If we explore this phenomenon further we see that the change from Ben-to Bin- is not as unique as it it seems, since the very same thing happened to the name Bin-yamin, which obviously derives from Ben-yamin. (cf. Gen 35:18 -- "she named him Ben-Oni; but his father called him Bin-Yamin"). Comparing this case to Bin-Nun, we see that the the operative phonological factor must be the nasal sound "m" 
and/or "n". And similar to the rarity of the sound combination "bennu," I could only find 6 names in Tanakh in the form Ben-Ya... (whether spelled with a Kamatz or Patach), and none of these has a Mem 
or a Nun following the Ben-. (A 7th case might be the famous "Mordechai Ben-Yair," but the Megillah spells it without a Makaf, so it is actually "the son of Yair" rather than "Ben-Yair.")

We similarly find the word ben- changing bin- in the case of a "reverse-nismach" to the nasal word "im" in Deut. 25:2 -- vehaya im-bin hakot harasha.  In this case, if the Makaf had (more logically, semantically speaking) been attached to the word hakot, it would have been  vehaya im ben-hakot harasha instead of bin hakot.  

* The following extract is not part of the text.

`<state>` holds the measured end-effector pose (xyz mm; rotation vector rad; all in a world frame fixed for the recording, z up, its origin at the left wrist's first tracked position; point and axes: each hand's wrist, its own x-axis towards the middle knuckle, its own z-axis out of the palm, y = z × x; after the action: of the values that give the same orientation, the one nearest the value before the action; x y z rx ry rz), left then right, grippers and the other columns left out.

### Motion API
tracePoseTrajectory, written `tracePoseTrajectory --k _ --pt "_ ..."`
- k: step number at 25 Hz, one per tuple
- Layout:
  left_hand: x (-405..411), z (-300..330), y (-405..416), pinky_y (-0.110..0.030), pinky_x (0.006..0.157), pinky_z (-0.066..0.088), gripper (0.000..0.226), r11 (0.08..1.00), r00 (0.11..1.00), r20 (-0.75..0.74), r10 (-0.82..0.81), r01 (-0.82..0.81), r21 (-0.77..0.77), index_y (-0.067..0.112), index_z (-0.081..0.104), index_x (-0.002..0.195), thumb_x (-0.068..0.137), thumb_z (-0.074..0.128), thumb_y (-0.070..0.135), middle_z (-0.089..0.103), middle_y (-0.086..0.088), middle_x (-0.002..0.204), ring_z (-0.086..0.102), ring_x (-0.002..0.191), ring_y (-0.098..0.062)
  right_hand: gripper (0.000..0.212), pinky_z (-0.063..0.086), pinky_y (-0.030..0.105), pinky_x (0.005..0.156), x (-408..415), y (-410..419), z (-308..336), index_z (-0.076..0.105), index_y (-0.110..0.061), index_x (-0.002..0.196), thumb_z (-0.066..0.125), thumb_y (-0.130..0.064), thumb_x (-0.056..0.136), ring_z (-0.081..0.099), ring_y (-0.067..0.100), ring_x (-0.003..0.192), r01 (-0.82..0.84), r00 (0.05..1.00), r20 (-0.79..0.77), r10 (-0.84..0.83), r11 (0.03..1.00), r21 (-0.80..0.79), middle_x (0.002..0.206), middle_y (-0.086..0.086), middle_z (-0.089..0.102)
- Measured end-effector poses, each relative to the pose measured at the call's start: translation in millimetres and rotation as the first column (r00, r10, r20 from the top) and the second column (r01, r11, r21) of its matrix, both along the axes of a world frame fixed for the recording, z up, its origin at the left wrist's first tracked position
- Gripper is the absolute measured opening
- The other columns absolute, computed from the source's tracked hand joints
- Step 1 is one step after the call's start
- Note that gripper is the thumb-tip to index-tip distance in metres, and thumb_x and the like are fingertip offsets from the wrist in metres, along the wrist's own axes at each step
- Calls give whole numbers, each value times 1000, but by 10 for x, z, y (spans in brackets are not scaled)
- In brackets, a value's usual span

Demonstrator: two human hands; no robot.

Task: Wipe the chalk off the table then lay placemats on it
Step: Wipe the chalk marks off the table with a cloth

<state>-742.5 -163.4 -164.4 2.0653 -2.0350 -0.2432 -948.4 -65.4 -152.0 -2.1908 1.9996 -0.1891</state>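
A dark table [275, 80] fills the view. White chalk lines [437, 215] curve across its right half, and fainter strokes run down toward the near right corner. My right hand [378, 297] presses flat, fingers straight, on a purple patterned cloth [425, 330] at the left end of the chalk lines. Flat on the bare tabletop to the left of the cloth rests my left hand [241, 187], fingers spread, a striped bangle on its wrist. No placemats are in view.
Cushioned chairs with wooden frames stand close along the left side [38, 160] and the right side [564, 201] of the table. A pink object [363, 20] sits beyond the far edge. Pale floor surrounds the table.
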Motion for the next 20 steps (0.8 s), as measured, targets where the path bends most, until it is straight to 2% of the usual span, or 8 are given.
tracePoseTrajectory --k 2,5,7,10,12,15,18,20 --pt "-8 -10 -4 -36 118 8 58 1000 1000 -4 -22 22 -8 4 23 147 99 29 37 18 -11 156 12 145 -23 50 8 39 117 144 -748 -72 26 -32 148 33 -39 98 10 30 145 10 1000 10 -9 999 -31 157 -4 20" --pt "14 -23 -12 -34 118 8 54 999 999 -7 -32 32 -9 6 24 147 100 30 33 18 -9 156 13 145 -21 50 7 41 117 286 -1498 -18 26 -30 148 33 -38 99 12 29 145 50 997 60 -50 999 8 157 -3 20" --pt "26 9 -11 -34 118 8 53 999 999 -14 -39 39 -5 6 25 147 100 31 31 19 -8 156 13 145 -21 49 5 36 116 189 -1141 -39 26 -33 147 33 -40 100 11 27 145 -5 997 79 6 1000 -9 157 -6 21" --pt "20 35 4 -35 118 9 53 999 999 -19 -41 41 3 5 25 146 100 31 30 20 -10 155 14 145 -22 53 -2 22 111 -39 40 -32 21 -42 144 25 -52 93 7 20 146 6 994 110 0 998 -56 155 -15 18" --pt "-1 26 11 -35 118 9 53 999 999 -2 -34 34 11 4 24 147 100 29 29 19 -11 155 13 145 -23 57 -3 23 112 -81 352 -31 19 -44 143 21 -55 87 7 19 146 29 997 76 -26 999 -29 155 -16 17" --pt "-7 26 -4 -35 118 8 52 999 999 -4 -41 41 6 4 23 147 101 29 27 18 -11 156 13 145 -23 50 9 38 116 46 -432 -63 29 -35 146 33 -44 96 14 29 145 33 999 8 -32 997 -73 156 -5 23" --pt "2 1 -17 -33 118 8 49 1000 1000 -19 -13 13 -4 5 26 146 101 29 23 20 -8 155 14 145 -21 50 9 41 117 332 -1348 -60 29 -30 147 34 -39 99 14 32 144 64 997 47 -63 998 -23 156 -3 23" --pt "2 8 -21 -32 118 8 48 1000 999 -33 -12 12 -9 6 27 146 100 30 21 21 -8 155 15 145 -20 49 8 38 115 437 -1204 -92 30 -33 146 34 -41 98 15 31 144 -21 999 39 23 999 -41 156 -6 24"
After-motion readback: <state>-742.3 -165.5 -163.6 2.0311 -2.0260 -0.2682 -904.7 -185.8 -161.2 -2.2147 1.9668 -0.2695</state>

Finally, there is Jonah 4:10, "You cared about the kikayon plant, ...which appeared overnight and perished overnight."  The very beautiful Hebrew is ...she-bin-laylah hayah u-vin-laylah avad. What we have 
here is a poetic vowel change that can appreciated two ways. It broadens "in the night" (ba-laylah) into "born in the night" (ben-laylah) while it simultaneously turns "son of the night"  (ben-laylah) into the 
more metaphorical  "of the night"  (bin-laylah).